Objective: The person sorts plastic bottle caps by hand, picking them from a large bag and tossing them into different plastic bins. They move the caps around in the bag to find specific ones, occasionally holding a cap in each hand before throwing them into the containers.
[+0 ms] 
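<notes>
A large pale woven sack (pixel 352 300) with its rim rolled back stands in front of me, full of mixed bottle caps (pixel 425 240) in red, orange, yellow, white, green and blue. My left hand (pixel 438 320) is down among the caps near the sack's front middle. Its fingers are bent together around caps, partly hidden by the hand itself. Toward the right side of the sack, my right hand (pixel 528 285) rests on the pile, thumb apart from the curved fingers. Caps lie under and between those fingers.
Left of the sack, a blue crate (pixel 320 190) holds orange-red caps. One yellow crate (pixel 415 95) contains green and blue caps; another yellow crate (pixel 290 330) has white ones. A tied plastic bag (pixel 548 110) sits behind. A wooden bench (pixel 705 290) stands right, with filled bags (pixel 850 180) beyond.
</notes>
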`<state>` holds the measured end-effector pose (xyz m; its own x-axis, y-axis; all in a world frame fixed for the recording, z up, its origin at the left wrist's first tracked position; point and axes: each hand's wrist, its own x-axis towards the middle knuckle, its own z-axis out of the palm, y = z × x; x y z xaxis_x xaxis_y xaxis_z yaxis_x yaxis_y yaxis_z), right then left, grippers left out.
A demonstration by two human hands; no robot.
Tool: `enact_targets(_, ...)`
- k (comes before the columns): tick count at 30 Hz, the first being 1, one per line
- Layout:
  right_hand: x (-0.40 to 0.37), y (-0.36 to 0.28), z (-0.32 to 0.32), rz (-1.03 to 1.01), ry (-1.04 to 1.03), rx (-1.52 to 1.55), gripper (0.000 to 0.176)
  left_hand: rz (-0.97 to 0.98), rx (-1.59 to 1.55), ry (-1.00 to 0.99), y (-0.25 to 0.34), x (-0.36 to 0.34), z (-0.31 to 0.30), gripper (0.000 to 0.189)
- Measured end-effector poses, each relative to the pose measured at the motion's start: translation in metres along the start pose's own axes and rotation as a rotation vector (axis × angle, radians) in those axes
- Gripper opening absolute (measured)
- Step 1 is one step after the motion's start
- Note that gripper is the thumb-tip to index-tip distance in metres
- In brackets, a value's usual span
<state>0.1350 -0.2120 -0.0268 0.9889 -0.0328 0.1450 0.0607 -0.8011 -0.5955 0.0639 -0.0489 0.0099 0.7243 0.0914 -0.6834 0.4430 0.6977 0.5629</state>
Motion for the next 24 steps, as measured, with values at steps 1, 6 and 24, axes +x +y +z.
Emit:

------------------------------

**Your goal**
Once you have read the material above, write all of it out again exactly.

**Solution for this problem**
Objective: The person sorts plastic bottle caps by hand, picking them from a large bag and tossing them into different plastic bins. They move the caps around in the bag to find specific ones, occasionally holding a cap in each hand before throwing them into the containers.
[+0 ms] 
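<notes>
A large pale woven sack (pixel 352 300) with its rim rolled back stands in front of me, full of mixed bottle caps (pixel 425 240) in red, orange, yellow, white, green and blue. My left hand (pixel 438 320) is down among the caps near the sack's front middle. Its fingers are bent together around caps, partly hidden by the hand itself. Toward the right side of the sack, my right hand (pixel 528 285) rests on the pile, thumb apart from the curved fingers. Caps lie under and between those fingers.
Left of the sack, a blue crate (pixel 320 190) holds orange-red caps. One yellow crate (pixel 415 95) contains green and blue caps; another yellow crate (pixel 290 330) has white ones. A tied plastic bag (pixel 548 110) sits behind. A wooden bench (pixel 705 290) stands right, with filled bags (pixel 850 180) beyond.
</notes>
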`<state>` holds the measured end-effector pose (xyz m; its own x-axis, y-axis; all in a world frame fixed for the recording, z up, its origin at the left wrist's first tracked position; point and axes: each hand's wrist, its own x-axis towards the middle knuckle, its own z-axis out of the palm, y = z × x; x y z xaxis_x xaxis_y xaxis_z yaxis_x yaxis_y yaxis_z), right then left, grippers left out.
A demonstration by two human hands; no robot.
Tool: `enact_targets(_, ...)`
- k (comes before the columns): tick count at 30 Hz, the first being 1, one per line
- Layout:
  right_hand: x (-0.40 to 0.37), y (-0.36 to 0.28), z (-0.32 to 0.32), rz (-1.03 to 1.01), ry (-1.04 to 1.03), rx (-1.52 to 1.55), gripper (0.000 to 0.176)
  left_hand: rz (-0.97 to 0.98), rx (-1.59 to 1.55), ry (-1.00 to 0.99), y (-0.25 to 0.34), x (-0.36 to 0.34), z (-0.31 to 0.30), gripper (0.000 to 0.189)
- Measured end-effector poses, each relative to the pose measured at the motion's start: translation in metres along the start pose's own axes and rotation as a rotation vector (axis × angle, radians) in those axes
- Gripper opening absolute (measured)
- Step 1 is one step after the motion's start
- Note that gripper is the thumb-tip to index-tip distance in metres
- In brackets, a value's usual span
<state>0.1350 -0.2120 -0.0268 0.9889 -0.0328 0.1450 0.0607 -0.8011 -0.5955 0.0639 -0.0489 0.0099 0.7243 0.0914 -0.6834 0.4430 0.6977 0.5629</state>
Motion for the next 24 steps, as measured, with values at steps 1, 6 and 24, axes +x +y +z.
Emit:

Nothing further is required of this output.